───── DATA PROVIDED ─────

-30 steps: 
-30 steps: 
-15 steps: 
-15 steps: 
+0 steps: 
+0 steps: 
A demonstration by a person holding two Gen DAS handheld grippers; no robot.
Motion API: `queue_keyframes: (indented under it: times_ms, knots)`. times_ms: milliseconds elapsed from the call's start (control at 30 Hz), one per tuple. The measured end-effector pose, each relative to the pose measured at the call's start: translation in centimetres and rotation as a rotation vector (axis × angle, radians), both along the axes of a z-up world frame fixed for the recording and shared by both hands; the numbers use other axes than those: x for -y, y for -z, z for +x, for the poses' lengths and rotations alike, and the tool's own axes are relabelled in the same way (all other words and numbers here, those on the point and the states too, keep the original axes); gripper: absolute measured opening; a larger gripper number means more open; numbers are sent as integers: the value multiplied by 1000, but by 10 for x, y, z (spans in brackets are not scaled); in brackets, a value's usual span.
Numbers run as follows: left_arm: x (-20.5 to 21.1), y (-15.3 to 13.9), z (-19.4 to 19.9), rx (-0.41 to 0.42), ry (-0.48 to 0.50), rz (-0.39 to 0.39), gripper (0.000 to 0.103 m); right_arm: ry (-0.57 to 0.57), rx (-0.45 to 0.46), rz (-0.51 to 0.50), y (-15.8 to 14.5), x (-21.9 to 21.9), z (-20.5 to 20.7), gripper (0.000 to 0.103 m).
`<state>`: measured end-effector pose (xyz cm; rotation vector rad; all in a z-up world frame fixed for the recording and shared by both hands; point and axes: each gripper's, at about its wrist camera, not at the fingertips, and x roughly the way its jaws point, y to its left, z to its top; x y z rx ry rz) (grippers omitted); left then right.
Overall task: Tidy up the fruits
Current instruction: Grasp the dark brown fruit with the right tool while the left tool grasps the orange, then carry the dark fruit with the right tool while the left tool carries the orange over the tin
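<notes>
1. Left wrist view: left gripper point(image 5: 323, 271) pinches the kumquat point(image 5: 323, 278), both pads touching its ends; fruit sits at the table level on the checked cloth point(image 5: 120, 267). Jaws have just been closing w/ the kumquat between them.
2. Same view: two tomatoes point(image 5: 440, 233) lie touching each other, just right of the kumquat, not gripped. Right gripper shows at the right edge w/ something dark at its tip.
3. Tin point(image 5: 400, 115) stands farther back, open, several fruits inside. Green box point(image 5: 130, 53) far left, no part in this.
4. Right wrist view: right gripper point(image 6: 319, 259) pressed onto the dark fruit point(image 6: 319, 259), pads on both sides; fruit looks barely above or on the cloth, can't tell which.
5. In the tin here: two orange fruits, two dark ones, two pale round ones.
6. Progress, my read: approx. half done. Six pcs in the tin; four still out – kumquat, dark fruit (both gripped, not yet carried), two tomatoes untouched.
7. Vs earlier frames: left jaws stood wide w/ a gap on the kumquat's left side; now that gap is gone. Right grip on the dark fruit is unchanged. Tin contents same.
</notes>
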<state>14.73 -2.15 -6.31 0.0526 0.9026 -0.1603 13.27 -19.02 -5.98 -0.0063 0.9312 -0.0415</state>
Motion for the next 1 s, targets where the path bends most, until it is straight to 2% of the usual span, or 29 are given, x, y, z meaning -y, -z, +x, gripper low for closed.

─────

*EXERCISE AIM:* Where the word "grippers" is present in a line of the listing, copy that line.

*SOLUTION FOR THIS TASK:*
A demonstration by a person holding two Gen DAS handheld grippers; no robot.
`<state>`: measured end-effector pose (xyz cm; rotation vector rad; all in a z-up world frame fixed for the recording and shared by both hands; point and axes: each gripper's, at about its wrist camera, not at the fingertips, and x roughly the way its jaws point, y to its left, z to its top; x y z rx ry rz) (grippers omitted); left then right.

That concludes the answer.